The FSTA, as a new paradigm for underwater fish tracking, has the potential to be widely applied to aquatic observation systems. First, the image quality of underwater videos suffers from color distortions, deformations, low resolution, and contrast, and fish features vary over time. This also leads to inconsistent detection results because of the sudden low confidence scores during detection. Therefore, in this study, trajectories have been used as prior knowledge to amend the detection results to improve the performance of the underwater detection model. Second, a new data association algorithm is proposed by recombining representation and location information. In this algorithm, the weight parameters of the position and apparent information are dynamic. The loss value could be adjusted according to the lost situation to improve matching performance. We recovered objects from the low-score detection box while filtering out the background. The algorithm is robust to occlusion due to dynamic association, which improves retracing lost targets. Lastly, we introduce the centroid triplet loss function to train the RestNet50-IBN feature extraction network. This greatly enhances the performance of the tracking algorithm.
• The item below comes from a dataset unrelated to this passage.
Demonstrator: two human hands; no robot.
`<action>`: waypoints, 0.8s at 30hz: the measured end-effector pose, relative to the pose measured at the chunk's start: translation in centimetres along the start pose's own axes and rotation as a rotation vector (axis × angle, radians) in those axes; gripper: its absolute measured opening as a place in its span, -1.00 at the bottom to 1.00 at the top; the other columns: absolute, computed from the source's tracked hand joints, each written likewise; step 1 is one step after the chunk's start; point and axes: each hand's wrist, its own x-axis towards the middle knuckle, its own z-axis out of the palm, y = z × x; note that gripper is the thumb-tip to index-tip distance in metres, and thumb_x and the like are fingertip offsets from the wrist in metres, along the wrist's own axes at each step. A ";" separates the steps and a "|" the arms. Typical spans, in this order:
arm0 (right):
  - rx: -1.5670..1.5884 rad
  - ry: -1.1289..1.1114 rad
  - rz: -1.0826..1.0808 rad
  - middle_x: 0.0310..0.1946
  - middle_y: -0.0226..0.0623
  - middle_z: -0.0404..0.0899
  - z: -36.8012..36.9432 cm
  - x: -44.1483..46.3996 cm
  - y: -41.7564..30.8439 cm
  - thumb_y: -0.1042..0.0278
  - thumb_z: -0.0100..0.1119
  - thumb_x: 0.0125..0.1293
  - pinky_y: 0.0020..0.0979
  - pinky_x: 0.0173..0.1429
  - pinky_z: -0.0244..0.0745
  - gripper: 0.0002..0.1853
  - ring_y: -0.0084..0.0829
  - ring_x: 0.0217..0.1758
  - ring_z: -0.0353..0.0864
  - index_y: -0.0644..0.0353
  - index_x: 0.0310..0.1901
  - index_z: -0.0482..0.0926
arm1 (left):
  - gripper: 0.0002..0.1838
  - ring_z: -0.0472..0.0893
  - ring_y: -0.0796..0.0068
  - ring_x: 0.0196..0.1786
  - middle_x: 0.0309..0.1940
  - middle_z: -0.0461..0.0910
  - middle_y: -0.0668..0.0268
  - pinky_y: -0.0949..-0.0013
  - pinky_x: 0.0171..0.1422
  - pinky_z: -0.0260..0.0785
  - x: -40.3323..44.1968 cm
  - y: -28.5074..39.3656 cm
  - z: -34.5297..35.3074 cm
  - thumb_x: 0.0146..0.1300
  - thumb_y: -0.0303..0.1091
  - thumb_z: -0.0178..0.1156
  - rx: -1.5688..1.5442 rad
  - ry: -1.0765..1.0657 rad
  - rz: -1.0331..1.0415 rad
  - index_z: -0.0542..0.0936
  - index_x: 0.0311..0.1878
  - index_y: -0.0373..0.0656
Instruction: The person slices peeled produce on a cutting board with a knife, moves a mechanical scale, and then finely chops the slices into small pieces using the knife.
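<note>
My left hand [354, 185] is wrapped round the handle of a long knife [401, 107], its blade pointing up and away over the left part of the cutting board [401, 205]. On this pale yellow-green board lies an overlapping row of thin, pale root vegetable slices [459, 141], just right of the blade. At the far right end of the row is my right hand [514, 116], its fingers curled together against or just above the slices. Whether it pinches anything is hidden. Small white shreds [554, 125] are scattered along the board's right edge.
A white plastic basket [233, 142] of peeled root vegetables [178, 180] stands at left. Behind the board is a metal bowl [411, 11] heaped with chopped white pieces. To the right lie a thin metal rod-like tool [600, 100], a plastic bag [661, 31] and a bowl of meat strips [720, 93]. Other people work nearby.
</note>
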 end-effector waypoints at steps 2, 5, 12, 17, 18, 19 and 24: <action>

The different hyperparameters affect our algorithm’s performance. The effects of the three components of the algorithm in this paper have been tested with ablation experiments. The experimental results show that each element improved the model’s performance in a different aspect, and among them, the Re-ID network showed superior performance. Also, the results of our model were compared with the performance of state-of-the-art algorithms, and our algorithm has indices in the leading position for the underwater dataset. In addition, the shortcomings of the model has also been discussed in this paper, and further improvement could be achieved by focusing on the unresolved complex fish aliasing phenomena.